For a movie containing murderous spirits and possession-induced suicides and a brand of spirit board that makes all of its otherworldly happenings possible, Ouija is likely to have a bigger impact on the dental floss industry than on the makers of the trademarked "board game" that shares its name with the movie (Based on a lot of stories featuring the board, it seems a player "wins" the game by not dying). Of course, the impact on either will probably be negligible anyway, but this is a movie that makes the act of flossing one's teeth a more frightening prospect than communicating with the evil spirits of the dead. To be clear on the matter, Ouija doesn't make either activity scary, but its flossing scene is slightly less not-at-all-scary than the stuff involving the board.

Here is a movie that genuinely believes we'll fall for every, tired trick in the book of horror filmmaking, and after it runs through that list, it seems to hope we'll be stupid enough—or just exhausted enough from rolling our eyes—to fall for them again. After that, screenwriters Stiles White (who also directed) and Juliet Snowden figure they might as well try one major trick again, even though they didn't fool us with it the first time it happened. By the way, the first occurrence of the fake-out is about 10 minutes prior to the second time it happens.

This kind of repetitive, transparent deceit is either lazy or cynical, or maybe it's a combination of both. The cliché-laden story and the cheap scare tactics suggest the former, while the obvious commercial tie-in suggests the latter (About the board, one character actually says, "They sell it in toy stores"). Then again, it's difficult to tell how this movie would work as an advertising tool, unless it's some kind of subversive reverse-marketing thing ("Hey, kids, you saw the terrible movie featuring our toy, but if you or your parents buy the real thing, maybe you'll have better luck getting scared").

Of course, the board's primary appeal is in the childhood taboo of participating in the occult, so the movie opens with two friends playing with a board and explaining the rules: Never play alone, never play in a graveyard (The definition of which becomes quite loose), and always say goodbye when you're finished. Years later, Debbie (Shelley Hennig) is still playing with a board. As a result, she ends up hanging herself with a string of Christmas lights (Do not attempt to figure out the logistics of this death scene), or that's what the spirit behind communicating with Debbie wants everyone to believe.

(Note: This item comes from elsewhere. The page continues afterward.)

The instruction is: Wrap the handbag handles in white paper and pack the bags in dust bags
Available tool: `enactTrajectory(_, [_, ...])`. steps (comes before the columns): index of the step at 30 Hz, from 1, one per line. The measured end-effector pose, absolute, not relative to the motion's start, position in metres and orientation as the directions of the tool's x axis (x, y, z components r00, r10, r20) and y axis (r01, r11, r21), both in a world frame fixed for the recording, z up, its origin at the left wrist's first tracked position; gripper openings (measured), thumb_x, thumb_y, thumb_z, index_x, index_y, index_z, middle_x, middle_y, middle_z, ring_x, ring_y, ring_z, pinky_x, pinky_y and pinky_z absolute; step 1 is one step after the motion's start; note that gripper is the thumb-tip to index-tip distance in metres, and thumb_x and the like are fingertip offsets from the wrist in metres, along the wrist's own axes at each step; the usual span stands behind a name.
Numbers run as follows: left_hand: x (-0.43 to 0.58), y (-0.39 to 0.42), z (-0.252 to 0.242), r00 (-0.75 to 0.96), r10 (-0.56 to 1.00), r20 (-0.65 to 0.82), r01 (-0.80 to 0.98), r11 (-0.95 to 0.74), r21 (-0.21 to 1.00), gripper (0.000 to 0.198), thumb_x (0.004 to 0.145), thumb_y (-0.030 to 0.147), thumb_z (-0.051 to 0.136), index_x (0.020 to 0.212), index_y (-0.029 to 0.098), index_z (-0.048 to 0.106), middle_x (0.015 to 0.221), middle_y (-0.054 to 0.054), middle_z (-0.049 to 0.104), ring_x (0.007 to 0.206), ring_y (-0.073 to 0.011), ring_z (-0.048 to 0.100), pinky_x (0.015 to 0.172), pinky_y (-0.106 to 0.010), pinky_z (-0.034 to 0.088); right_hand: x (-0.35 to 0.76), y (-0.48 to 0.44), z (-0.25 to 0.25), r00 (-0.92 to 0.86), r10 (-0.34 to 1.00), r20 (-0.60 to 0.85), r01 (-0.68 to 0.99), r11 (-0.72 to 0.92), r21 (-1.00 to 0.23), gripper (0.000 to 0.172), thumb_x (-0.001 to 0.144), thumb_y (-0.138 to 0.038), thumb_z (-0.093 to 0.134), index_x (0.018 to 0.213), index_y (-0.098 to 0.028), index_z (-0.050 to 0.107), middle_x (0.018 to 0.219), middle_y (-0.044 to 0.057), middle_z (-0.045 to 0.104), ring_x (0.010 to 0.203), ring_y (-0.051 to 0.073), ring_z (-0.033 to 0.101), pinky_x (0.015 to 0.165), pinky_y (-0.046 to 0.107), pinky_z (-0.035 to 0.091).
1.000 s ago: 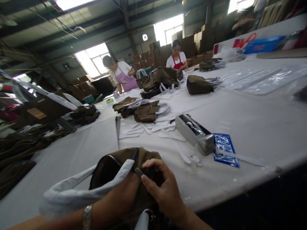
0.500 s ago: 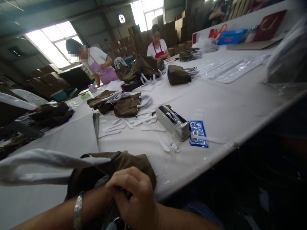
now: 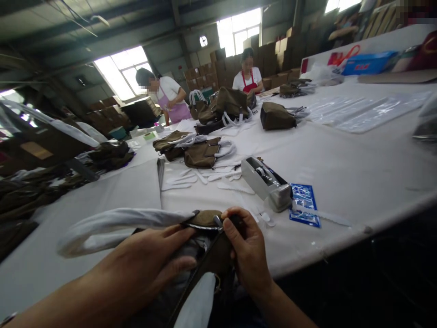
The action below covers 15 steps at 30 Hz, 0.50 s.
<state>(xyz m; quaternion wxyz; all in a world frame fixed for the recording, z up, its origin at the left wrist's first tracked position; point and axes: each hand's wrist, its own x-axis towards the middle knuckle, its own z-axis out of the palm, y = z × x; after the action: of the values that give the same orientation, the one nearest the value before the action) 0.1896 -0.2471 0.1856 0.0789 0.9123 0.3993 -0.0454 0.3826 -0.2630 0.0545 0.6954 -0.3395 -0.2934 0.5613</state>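
Note:
An olive-brown handbag [image 3: 211,255] lies in front of me at the table edge, its zipped top partly open. A metal zipper [image 3: 205,227] runs along the mouth, with its slider near the far corner. At that corner my right hand [image 3: 247,248] is closed, thumb and fingers pinching the bag beside the slider. My left hand [image 3: 160,255] lies along the opening, fingers stretched out against the zipper edge and thumb apart. White wrapping covers the handles [image 3: 112,216]; one loops left over the table, another stands towards me. The bag's lower part is hidden.
Beyond the bag stand a grey tape dispenser [image 3: 266,184] and a blue printed packet [image 3: 303,205]. White strips [image 3: 184,180] lie nearby. More brown bags [image 3: 201,152] are farther back, where two people [image 3: 174,100] work. A dark pile of bags [image 3: 34,191] sits left.
My left forearm has drawn back from under my right hand, and the left hand now shows at the bag's mouth. My right hand has moved right and up to the zipper's end. The view has shifted.

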Motion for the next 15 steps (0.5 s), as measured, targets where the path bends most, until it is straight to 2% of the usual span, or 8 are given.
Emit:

Debbie's friends are stunned and saddened by their friend's apparent suicide, and her best friend Laine (Olivia Cooke) wants to try to talk to Debbie's spirit using the board to figure out why she would kill herself. Along for the séance are Laine's boyfriend Trevor (Daren Kagasoff), her sister Sarah (Ana Coto), her friend Isabelle (Bianca Santos), and Debbie's boyfriend Pete (Douglas Smith). They communicate with some spirit, which leaves each of them a message in a series of anticlimactic scenes. We're on to the gag after the first time it happens, so repeating it three times with the assumption that it'll be scary each time is counterintuitive.

What follows is a checklist of pretty much everything we would expect: a figure appearing from behind a door/around a corner who turns out to be a very light-footed friend, objects being moved by an unseen hand, characters standing around dark rooms for no good reason, a ghost reflected in a mirror, a creepy girl (with her mouth sewn shut, which ties into the flossing scene), and a yelling spirit. Every scare—real or phony—is accompanied by a deafening sting on the soundtrack. This is one of those horror movies that entrusts all of its scares to the volume level in the theater.

We also get a trip to a dusty attic, where White either forgets to show us what causes Laine to scream or cuts away too quickly for it to register. There's a woman who spends minutes wasting our time with back story (played with at least a little cheerfully sinister glow by Lin Shaye), and Laine's grandmother (Vivis), who warns her granddaughter about messing with spirits, appears after a long absence to give ridiculously on-point advice about how to defeat the evil killing off Laine's friends.

The majority of the actors appear indifferent here. Who can blame them for just going through the motions? That is all Ouija does, and it does so with tiring redundancy.